Bovenstaande normering geldt ook voor de beoordeling van geluidsoverdracht tussen twee 
verblijfsruimten binnen dezelfde woonruimte en voor  kamerscheidende constructies, in het geval van kamergewijze verhuur van niet-zelfstandige 
woonruimte. 

De normering geldt niet indien verblijfsruimten binnen dezelfde woning met elkaar in open verbinding staan, of indien de ene verblijfruimte vanuit de andere rechtstreeks bereikbaar is via een deuropening. 

Het enkele feit van het niet voldoen aan de hiervoor 
aangegeven normering is nog geen ernstig gebrek of  tekortkoming. Er dient sprake te zijn van structurele en daadwerkelijke geluidsoverlast.

  1. Gevolgschade aan het gehuurde van een inmiddels opgeheven gebrek als bedoeld in deze bijlage, voor zover die het woongenot ernstig schaadt; 

Het ene gebrek kan een ander gebrek tot gevolg hebben. 
Als voorbeeld kan worden genoemd: de gevolgen van lekkage en vochtoverlast, zoals vergaan stucwerk en houtrot, mits deze verwijtbaar is aan de 
verhuurder. 

Gevolgschade die is ontstaan als gevolg van het niet tijdig melden van het gebrek door de huurder aan de verhuurder, komt voor rekening van de huurder.

  1. Ernstige vocht- of schimmelplekken als gevolg van optrekkend of doorslaand vocht; 

Een uitwendige scheidingsconstructie van een verblijfsruimte, toiletruimte of badruimte moet ter beperking van het binnendringen van vocht in de woonruimte of woongebouw, waterdicht zijn. Ditzelfde geldt ook voor de constructie die de scheiding vormt tussen de woonruimte of woongebouw en de kruipruimte.

Opgemerkt wordt dat het in deze situatie expliciet gaat om de waterdichtheid van scheidingsconstructies tussen binnen/buiten. Bij optrekkend of doorslaand vocht in de keuken, woon- of slaapvertrekken zie Categorie B onder 2.

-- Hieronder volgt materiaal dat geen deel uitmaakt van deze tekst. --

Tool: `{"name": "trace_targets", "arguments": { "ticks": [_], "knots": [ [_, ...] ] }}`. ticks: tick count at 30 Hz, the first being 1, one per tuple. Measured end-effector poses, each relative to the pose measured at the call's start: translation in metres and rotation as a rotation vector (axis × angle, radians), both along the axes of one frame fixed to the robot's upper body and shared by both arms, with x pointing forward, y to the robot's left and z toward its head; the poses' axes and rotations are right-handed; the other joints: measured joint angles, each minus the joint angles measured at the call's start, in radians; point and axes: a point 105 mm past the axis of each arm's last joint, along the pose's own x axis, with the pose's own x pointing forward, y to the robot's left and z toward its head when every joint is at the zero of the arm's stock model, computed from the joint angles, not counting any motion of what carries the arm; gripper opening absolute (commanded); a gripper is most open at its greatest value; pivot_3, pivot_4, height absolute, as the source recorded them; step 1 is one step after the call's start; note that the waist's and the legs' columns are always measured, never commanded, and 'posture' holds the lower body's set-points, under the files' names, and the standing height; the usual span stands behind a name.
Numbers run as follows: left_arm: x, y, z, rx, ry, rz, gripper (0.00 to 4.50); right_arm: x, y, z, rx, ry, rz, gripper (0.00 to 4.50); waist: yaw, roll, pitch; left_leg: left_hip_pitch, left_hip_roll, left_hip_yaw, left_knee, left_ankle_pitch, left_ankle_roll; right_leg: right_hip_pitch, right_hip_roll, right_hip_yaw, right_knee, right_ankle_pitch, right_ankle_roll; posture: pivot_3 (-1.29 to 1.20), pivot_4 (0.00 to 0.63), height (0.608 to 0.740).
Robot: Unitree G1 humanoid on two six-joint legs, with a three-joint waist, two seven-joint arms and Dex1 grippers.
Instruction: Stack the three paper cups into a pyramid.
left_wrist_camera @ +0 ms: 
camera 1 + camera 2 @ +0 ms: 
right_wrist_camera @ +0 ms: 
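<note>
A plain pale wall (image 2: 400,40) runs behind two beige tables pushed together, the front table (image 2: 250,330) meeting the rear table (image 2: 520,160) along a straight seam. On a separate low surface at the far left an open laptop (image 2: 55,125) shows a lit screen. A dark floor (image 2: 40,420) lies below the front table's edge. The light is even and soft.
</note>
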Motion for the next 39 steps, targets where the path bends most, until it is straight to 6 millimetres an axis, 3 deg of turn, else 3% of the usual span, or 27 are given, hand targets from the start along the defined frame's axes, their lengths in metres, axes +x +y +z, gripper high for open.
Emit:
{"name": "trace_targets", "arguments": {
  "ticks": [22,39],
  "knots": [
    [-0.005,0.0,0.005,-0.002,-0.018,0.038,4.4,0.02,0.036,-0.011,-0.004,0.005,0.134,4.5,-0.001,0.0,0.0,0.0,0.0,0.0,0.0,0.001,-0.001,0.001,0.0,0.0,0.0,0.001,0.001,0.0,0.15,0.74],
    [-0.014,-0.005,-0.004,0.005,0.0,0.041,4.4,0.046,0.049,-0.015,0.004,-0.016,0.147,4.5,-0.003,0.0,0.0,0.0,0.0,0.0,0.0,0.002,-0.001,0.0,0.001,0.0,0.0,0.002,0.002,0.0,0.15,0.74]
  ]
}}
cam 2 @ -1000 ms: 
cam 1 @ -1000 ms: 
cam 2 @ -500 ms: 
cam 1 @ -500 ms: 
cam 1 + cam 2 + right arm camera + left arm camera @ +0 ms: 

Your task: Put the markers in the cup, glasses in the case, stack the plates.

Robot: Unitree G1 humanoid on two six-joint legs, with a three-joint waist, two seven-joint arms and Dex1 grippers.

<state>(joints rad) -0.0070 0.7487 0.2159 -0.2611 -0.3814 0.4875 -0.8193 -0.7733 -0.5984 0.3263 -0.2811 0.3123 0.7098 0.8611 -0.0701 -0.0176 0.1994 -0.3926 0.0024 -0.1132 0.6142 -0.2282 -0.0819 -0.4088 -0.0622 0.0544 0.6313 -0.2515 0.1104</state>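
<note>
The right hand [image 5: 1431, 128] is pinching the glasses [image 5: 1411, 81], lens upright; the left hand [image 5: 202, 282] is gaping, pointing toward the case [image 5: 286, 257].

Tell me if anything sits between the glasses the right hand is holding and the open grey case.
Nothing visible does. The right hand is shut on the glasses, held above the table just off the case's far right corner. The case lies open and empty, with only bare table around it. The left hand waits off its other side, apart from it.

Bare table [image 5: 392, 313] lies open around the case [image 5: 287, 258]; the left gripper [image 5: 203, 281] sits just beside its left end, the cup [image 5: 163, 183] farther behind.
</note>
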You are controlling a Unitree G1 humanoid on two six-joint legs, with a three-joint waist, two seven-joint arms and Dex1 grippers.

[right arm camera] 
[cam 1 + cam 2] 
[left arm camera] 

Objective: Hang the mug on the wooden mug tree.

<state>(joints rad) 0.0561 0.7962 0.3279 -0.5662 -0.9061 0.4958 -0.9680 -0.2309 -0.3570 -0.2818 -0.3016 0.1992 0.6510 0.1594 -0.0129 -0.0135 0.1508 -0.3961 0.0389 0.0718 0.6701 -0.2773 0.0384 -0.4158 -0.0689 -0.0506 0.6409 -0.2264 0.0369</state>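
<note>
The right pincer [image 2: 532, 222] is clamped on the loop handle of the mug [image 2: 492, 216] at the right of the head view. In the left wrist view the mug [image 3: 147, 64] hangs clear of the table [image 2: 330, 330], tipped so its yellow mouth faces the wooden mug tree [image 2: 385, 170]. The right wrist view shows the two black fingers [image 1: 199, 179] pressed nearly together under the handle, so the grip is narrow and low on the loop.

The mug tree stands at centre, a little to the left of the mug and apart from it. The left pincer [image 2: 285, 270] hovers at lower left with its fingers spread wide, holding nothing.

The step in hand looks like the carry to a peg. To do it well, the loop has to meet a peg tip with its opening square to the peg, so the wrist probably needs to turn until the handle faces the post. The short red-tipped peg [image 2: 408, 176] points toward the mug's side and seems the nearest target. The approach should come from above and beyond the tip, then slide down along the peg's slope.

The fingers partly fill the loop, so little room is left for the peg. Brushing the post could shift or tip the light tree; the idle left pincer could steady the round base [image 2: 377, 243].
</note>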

  1. Er is sprake van een cumulatie van meerdere gebreken en tekortkomingen die ieder afzonderlijk bezien niet, maar gezamenlijk dan wel in combinatie met elkaar wel het woongenot ernstig schaden.
Hier worden gebreken en tekortkomingen bedoeld die, als deze zouden worden beoordeeld, net niet ernstig genoeg zijn om tot huurverlaging te besluiten  maar die gezamenlijk dan wel in combinatie met elkaar bezien, in zijn totaliteit wel als ernstig het  woongenot schadende situatie dient te worden aangemerkt.

Aanvullende bepalingen voor woonwagens en standplaatsen

4.4 Ten aanzien van woonwagens en standplaatsen staan in bijlage II van het Bhw woonruimte aanvullende bepalingen die hieronder staan weergegeven
 

  1. De combinatie huurwoonwagen op een huurstandplaats wordt in afwijking van artikel 1 van het besluit voor wat betreft het voorzieningenniveau als bedoeld onder 1, categorie A, aangemerkt als zelfstandige “woning”. 
  2. Indien er sprake is van de combinatie eigen woonwagen op een huurstandplaats, zijn de artikelen 1, 4 en 5 van onderdeel 1, categorie A, van overeenkomstige toepassing. 
  3. Onderhoudsgebreken of tekortkomingen, als bedoeld in artikel 8 van onderdeel 1, categorie A, of als bedoeld in onderdeel 1, categorie B of C, aan de eigen woonwagen kunnen niet van invloed zijn op de huurprijs van de standplaats. 
  4. Maatgevend voor de beoordeling is het tijdstip waarop de huurovereenkomst is ingegaan. Indien partijen in onderling overleg wijziging in de situatie hebben gebracht, geldt de gewijzigde situatie als uitgangspunt.